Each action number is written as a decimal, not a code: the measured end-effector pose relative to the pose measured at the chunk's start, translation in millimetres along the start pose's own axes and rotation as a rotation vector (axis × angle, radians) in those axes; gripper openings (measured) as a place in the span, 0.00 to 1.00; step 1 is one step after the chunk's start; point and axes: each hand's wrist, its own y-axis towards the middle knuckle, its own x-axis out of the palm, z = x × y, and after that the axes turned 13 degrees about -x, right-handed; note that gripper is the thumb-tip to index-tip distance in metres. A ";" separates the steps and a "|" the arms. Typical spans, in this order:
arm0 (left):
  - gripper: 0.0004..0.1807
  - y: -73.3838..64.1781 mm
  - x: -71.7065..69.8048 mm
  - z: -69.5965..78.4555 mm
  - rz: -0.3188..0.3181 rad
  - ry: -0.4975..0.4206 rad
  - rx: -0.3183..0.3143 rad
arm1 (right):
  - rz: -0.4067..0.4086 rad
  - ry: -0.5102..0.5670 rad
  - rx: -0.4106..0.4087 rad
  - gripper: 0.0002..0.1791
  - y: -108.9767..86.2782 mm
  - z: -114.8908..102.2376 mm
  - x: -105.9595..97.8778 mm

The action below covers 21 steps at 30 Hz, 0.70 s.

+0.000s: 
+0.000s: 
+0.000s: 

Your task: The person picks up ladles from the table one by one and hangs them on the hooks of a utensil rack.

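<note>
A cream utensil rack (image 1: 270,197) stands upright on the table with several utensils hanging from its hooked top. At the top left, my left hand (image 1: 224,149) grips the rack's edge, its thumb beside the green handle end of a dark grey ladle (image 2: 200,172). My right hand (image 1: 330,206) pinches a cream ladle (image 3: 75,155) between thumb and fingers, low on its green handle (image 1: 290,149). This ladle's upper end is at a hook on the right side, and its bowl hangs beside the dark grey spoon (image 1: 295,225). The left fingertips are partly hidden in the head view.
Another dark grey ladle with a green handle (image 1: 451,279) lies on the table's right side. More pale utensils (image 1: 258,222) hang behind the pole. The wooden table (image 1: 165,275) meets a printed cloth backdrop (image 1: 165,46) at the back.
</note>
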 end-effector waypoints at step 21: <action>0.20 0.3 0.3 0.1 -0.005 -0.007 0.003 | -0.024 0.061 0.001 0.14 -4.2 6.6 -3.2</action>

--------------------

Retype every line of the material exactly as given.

Each action number is written as a decimal, not a code: the measured end-effector pose relative to the pose measured at the chunk's start, translation in millimetres along the start pose's own axes and rotation as a rotation vector (axis × angle, radians) in those axes; gripper openings (measured) as a place in the span, 0.00 to 1.00; step 1 is one step after the chunk's start; point and axes: each hand's wrist, its own y-axis towards the middle knuckle, its own x-axis out of the palm, z = x × y, and after that the axes turned 13 degrees about -x, right-handed; note that gripper is the thumb-tip to index-tip distance in metres. A ";" separates the steps and a "|" the arms. Typical spans, in this order:
arm0 (left):
  - gripper: 0.0004..0.1807
  - y: -73.3838..64.1781 mm
  - x: -71.7065..69.8048 mm
  - z: -69.5965..78.4555 mm
  - rz: -0.3188..0.3181 rad
  - ry: -0.4975..0.4206 rad
  - rx: -0.3183..0.3143 rad
arm1 (right):
  - rz: -0.4067..0.4086 rad
  - ry: -0.5102..0.5670 rad
  - rx: -0.4106..0.4087 rad
  - gripper: 0.0002..0.1791
  - y: -108.9767..86.2782 mm
  - z: -114.8908..102.2376 mm
  - x: -105.9595..97.8778 mm

The action below covers 21 steps at 30 Hz, 0.70 s.

+0.000s: 
+0.000s: 
+0.000s: 

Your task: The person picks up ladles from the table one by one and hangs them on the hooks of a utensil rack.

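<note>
A cream utensil rack (image 1: 270,197) stands upright on the table with several utensils hanging from its hooked top. At the top left, my left hand (image 1: 224,149) grips the rack's edge, its thumb beside the green handle end of a dark grey ladle (image 2: 200,172). My right hand (image 1: 330,206) pinches a cream ladle (image 3: 75,155) between thumb and fingers, low on its green handle (image 1: 290,149). This ladle's upper end is at a hook on the right side, and its bowl hangs beside the dark grey spoon (image 1: 295,225). The left fingertips are partly hidden in the head view.
Another dark grey ladle with a green handle (image 1: 451,279) lies on the table's right side. More pale utensils (image 1: 258,222) hang behind the pole. The wooden table (image 1: 165,275) meets a printed cloth backdrop (image 1: 165,46) at the back.
</note>
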 end-effector waypoints at step 21: <action>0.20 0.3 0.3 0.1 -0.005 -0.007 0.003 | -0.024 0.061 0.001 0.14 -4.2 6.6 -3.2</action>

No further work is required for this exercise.